Fumonisins have become more prevalent at higher concentrations in raw commodities and finished feeds in recent years, according to the latest annual BIOMIN Mycotoxin Survey data.
"Fumonisins showed the highest percentage increase in global occurrence among the major agriculturally relevant mycotoxins, which include aflatoxins, zearalenone, deoxynivalenol, T-2, fumonisins and ochratoxin A," said Ines Taschl, product manager for mycotoxin risk management at BIOMIN.
In 2017, 69% of samples analysed tested positive for fumonisins, up from 61% the year prior.
Fumonisins, which are produced by Fusarium proliferatum and F. verticilloides, predominantly contaminate corn, corn by-products and soybean. They constitute the second most commonly found mycotoxin, deoxynivalenol, also known as vomitoxin, consistently ranked as the most common mycotoxin globally.
"The shift in the composition of the mycotoxin threat is noticeable when comparing data sets over the years, and the trend towards higher fumonisins levels globally can be observed in every region," Taschl added.

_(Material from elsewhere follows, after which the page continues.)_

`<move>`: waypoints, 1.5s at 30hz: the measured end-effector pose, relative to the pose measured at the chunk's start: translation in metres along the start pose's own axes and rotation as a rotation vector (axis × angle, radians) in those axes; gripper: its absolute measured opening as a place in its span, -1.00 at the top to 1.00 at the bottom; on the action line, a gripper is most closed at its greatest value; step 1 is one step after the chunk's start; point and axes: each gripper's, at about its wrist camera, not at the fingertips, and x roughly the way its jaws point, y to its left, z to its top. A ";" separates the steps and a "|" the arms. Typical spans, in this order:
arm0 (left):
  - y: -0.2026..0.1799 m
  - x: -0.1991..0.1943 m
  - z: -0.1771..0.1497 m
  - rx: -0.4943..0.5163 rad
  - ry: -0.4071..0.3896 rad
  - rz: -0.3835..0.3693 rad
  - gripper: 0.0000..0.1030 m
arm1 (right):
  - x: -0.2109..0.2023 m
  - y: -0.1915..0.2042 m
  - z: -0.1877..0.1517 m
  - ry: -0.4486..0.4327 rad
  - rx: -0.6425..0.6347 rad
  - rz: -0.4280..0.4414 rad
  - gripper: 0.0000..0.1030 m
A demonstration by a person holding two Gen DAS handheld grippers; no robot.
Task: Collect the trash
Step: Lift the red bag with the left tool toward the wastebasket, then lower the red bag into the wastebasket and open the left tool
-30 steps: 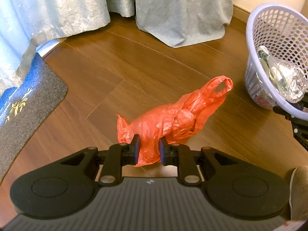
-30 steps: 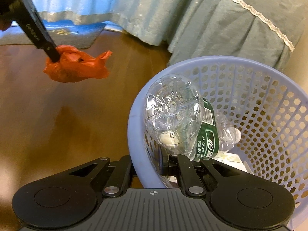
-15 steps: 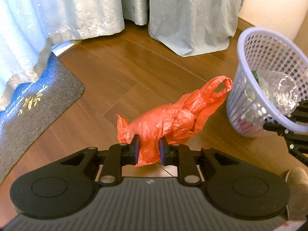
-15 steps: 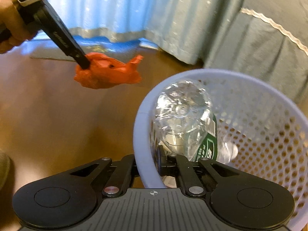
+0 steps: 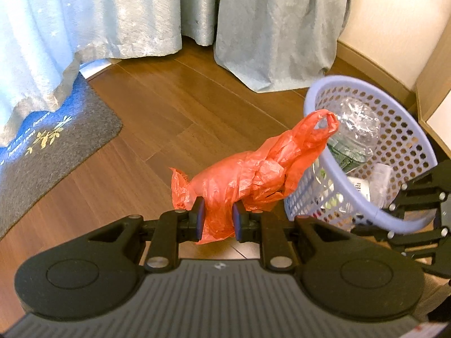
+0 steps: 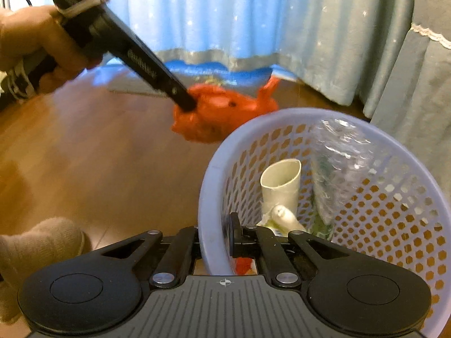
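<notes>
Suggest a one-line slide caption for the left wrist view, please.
Left gripper carries a crumpled orange plastic bag toward the lavender perforated plastic basket gripped by the right gripper.

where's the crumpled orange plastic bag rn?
Clamped in the left gripper, the crumpled orange plastic bag hangs above the wooden floor, centre of the left wrist view, its handle loop against the lavender perforated plastic basket's rim.

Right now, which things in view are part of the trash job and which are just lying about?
In the job:
- orange plastic bag, clamped in the left tool
- lavender basket, its rim clamped in the right tool
- crushed clear bottle and cardboard tube, already in the basket

Lying about:
- grey and blue mat
- curtains
</notes>
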 end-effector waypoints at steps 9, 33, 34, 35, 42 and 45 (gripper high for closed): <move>-0.013 -0.018 0.011 0.018 -0.028 -0.005 0.69 | -0.011 -0.008 -0.010 0.079 -0.043 -0.097 0.13; -0.025 -0.055 0.008 0.051 -0.017 0.027 0.73 | -0.022 -0.004 -0.020 0.188 -0.116 -0.055 -0.04; -0.025 -0.059 0.008 0.052 -0.022 0.026 0.73 | -0.023 -0.001 -0.019 0.179 -0.123 -0.047 -0.05; -0.026 -0.063 0.009 0.051 -0.027 0.024 0.73 | -0.025 0.002 -0.017 0.166 -0.126 -0.036 -0.05; -0.039 -0.082 0.025 0.067 -0.062 -0.032 0.73 | -0.047 -0.002 0.011 0.021 -0.099 -0.047 -0.05; -0.051 -0.087 0.037 0.091 -0.084 -0.056 0.73 | -0.061 -0.013 0.021 -0.041 -0.054 -0.086 -0.05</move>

In North America, 46% of samples analysed tested positive for fumonisins at an average concentration of 2187 parts per billion (ppb) in 2016, reaching 52% of samples at an average of 2441 ppb in 2017.
In Asia Pacific, 97% of corn samples tested positive for fumonisins.
In Central Europe, the prevalence of fumonisins has increased steadily since 2015.
In Argentina, the average concentration of fumonisins rose from 1808 ppb in 2016 to 2800 ppb in 2017.
"While fumonisins are typically found in warmer climates, they have been recorded at greater frequency in more moderate zones," she points out.
The maximum value registered for fumonisins was 290,517 ppb, sourced from a finished feed sample in the United States.